Brendan Ryan said he thinks there’s more to him as a shortstop than just defense. Of course, Ryan’s defense is on a best-in-the-league level.

Yet, as good as he is with the glove, it’s hard to overlook an everyday player hitting under .200.

Ryan doesn’t think a .194 batting average is acceptable, either. Going into 2013 season, he plans to bring some production to the plate while maintaining his Gold Glove-level defense at shortstop.

“If you throw in some offense with it, I’d like to think you have a pretty good player,” he said.

THE PAST

There really is no way to make Ryan’s offensive numbers in 2012 sound decent. Of players with at least 450 plate appearances, Ryan registered the lowest batting average in all of baseball at .194 (79 hits in 407 at-bats). His .278 slugging percentage was also the lowest, while his .277 on-base percentage was third worst.

Going 1-for-32 over an 11-game stretch in April and May didn’t help. Ryan’s batting averaged had dipped to .125 on May 2 – 26 games into the season.

“Any time you talk about someone who struggled the way I did, you are talking about confidence,” Ryan said. “It’s tough to go up there and fake it. You know the swing isn’t where you want it and it’s major league pitching, so it’s difficult to begin with.”

Despite his issues at the plate, Ryan remained in the lineup Part of that was the lack of a credible shortstop in the organization to replace him. Munenori Kawasaki, the team’s utility infielder, was just as suspect at the plate.

It was also a testament to Ryan’s defensive skills.

Mariners manager Eric Wedge has called Ryan the best defensive shortstop he’s seen since managing Omar Vizquel in Cleveland.

The numbers bear it out.

Ryan led all shortstops in Ultimate Zone Rating (UZR), a sabermetric stat used to gauge a player’s value on defense. Ryan’s 14.7 represents the number of runs he subtracted from opponents in 2012.

Projected to 150 games (Ryan played in 134), he would have had a UZR/150 score of 17.1 – best among big league shortstops.

Another sabermetric stat – Defensive Wins Above Replacement – makes Ryan’s defense worth 3.6 wins to the Mariners, the best mark in the majors last season.

By more traditional measures, Ryan committed nine errors – third fewest among big league shortstops. He also turned 102 doubles plays as a shortstop, second most in the majors.

Ryan led all shortstops in the Defensive Runs Saved (DRS) with 27.

For his efforts, he received a Fielding Bible award at shortstop. The award is voted by a panel of baseball experts based solely on defensive prowess. Ryan was one of three Gold Glove award finalists at shortstop, but did not win the award.

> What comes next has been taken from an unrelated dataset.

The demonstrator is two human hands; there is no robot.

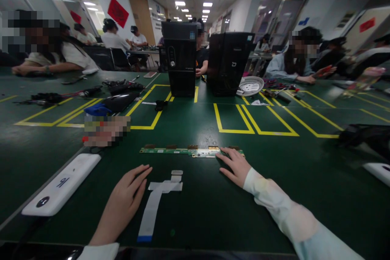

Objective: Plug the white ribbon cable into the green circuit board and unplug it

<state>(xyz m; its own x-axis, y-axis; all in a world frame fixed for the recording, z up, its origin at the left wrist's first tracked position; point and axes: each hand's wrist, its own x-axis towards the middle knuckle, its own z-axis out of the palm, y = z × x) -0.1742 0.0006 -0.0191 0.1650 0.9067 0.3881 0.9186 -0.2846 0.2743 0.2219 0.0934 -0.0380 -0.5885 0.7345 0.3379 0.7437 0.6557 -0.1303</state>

“It’s definitely ironic that you win that and not the other,” he said.

Fans who watch postgame highlight shows have seen it on a nightly basis. Ryan not only makes routine plays, he has a flair for making the most difficult plays look routine.

“It seems like the right people have noticed and have seen what I can do out there,” he said.

THE PRESENT

Ryan heads into spring training as the team’s everyday shortstop. There is a belief that Ryan will have a bounce-back year at the plate. Neither the Mariners nor Ryan expect there to be a repeat of last season.

“That was bottom,” he said. “It can only go up from there.”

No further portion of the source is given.